Make Your Kids Eat Healthy!

With a busy life, it is easy to forget just how important our kid’s nutrition is. While, most parents agree on the benefits of veggies and healthy proteins, but the question arises how to make their kids eat it? Should they drink fruit juice? Should they consume more dairy products?

It is important to make sure that a child is eating a nutritious diet because every food lying on the kitchen shelf not decomposing for a year does not mean to be fit for consumption!
Here’s a list of food that are good sources of nutrition and every child should consume on daily basis.

1. Protein:

Proteins (amino acids) are used in every function in the body and are absolutely vital for all of us, especially those still forming bones and muscles. Meat, beef, chicken, turkey, and eggs are rich in protein but chicken nuggets just won’t do!  Kids need real untreated and chemical free sources of protein.

  1. More Veggies than Fruits:

    Fruits contain natural sugar and fructose in large amounts can be damaging.
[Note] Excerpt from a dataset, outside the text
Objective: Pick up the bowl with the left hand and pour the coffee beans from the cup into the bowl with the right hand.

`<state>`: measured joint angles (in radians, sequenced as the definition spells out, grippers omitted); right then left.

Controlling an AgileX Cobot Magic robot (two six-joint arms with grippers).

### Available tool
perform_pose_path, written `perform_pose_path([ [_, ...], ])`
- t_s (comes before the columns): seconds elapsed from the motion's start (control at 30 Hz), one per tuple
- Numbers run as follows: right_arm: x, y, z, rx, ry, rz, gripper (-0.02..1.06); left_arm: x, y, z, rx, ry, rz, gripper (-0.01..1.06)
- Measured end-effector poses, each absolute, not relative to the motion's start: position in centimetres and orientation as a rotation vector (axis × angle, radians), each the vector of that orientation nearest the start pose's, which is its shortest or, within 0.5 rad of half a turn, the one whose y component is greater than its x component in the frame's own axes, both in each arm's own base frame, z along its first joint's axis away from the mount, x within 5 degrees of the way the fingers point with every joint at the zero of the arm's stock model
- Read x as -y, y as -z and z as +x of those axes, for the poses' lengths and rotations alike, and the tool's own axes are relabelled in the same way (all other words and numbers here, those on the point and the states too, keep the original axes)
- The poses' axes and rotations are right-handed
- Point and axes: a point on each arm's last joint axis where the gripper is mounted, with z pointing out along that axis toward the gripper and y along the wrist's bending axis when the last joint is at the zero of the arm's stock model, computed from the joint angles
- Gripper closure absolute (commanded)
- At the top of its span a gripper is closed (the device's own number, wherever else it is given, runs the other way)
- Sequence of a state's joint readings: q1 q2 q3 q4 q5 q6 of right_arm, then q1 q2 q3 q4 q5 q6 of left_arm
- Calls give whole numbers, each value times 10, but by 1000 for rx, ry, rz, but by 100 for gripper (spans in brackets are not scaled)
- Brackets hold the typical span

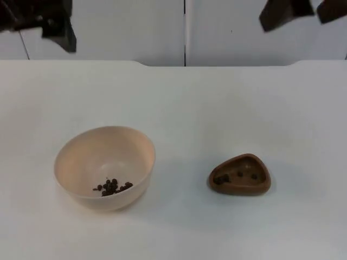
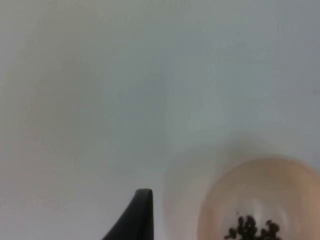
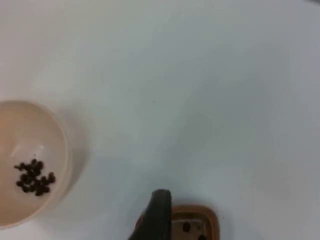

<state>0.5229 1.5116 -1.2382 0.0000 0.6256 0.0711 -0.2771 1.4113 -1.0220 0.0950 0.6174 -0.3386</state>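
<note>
Two vessels stand on the table in the lower half of the top view: the bowl at lower left, a clump of beans in its bottom, and the cup at lower right, well apart, with a few beans left in it. Both sit upright, nothing touching them. The likely slips: the bowl's smooth, round wall may slide out of a rim pinch, and the low, wide-mouthed cup may spill beans onto the table if tipped before the bowl is under it. Far back, the left gripper hangs at upper left, the right gripper at upper right, each high above and well behind its vessel. Neither holds anything; how far their fingers are parted I cannot tell.
</note>
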Motion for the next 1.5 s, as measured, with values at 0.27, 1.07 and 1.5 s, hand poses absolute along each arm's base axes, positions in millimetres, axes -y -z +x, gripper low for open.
perform_pose_path([
  [0.27, -151, -356, 261, -2262, -295, -550, 25, 68, -326, 256, -2346, 202, -9, 0],
  [1.07, -78, -362, 136, -2048, -313, -548, 25, 34, -401, 139, -2130, 202, 84, 0],
  [1.5, -46, -330, 79, -1962, -338, -523, 25, 18, -347, 81, -2109, 192, 109, 0],
])
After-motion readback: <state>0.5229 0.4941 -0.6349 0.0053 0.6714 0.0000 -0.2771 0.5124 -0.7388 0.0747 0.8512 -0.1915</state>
Mostly kids prefer fruits over veggies and many parents are happy with the fact.  While fruits are wonderful and have their place, veggies are equally important, and have much less sugar.
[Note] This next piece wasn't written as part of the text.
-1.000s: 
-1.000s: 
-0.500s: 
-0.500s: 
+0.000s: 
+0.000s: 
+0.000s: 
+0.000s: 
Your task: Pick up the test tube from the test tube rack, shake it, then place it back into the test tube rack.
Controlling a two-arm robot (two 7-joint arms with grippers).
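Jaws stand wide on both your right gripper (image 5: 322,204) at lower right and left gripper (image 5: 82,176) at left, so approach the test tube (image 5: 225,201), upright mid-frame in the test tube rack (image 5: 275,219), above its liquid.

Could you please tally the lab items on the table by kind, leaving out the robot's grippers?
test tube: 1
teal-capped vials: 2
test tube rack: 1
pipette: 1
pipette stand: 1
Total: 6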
    Despite the widely acknowledged fact that veggies and fruits reduce risk of almost every disease, we still aren’t eating them! Veggies do not mean French fries and ketchup; a healthy diet should include green leafy vegetables like spinach, lettuce, kale, & mustard. In addition to this, some colourful veggies like peppers, tomatoes, eggplant, carrots, broccoli, cucumber, olives, fennel, etc.  

  2. Healthy Fats

Some parents restrict fat in their kid’s diet to avoid fatigue but restricting fat may also lead to health problems and vitamin deficiencies. Dietary fats carry vitamins A, D, E and K into tissue and allow for uptake. Breast milk, considered the most complete food for babies and toddlers is over 50% total fat and 40-50% saturated fat.
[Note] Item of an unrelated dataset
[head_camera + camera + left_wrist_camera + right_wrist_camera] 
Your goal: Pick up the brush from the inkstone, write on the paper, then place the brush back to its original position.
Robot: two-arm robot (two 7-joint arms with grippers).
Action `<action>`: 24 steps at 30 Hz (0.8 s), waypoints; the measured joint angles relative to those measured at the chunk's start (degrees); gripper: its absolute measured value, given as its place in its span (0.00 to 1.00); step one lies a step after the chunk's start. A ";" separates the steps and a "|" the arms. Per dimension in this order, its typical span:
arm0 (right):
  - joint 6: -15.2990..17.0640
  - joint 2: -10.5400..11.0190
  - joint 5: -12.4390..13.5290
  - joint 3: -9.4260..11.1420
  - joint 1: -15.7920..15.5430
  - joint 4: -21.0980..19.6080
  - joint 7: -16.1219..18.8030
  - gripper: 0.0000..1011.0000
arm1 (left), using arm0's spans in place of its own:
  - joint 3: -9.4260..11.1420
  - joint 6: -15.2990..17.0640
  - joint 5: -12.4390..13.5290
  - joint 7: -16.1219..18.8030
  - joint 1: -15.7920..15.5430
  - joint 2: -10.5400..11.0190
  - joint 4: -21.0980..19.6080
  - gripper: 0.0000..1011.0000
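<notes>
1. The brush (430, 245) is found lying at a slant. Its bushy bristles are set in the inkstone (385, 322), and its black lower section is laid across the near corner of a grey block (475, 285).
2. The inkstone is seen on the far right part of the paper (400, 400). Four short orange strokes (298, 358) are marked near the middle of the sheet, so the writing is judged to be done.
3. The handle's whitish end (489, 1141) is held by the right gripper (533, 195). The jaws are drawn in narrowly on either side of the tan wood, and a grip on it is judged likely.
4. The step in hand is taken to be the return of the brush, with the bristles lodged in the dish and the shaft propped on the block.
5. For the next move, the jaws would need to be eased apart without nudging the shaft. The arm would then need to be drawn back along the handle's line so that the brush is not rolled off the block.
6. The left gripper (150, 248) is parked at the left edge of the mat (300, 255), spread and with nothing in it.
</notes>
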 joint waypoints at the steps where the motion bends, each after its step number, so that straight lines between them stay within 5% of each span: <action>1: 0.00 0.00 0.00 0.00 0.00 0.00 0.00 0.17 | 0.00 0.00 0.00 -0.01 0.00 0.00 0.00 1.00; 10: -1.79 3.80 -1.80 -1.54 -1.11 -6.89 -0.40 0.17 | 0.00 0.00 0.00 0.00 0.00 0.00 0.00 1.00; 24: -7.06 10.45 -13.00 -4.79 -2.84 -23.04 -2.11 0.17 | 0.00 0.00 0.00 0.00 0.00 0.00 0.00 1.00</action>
It is suggested to intake good sources of dietary fats like coconut, avocados, olives, ghee, butter, eggs, fishes, nuts and seeds.  Be careful, of course, in choosing healthy fats; avoid trans fats and engineered fats like vegetable oils, hydrogenated oils and shortening.

Here are a few suggestions to make your kids eat healthy:

  • Serve healthy food and at the beginning, put only a little on their plates.  
  • Let your kids help you in kitchen. Ask them to help prepare food preparation so they feel involved and invested in making healthy choices.
  • Take your kids along on groceries shopping. Ask them to help you pick out colourful and healthy fruits and veggies so they will be more likely to want to try them.
  • Encourage them to plant fruits and vegetables in your garden. The fruit they harvest may encourage them to eat and cook as well.
  • Don’t force them to eat healthy, talk to your kids about why some foods are healthy and some aren’t and let them make their own healthy choices sometimes.
  • Serve fruits as natural deserts! Fruits like berries, mangoes, papaya, apples should be served after meals.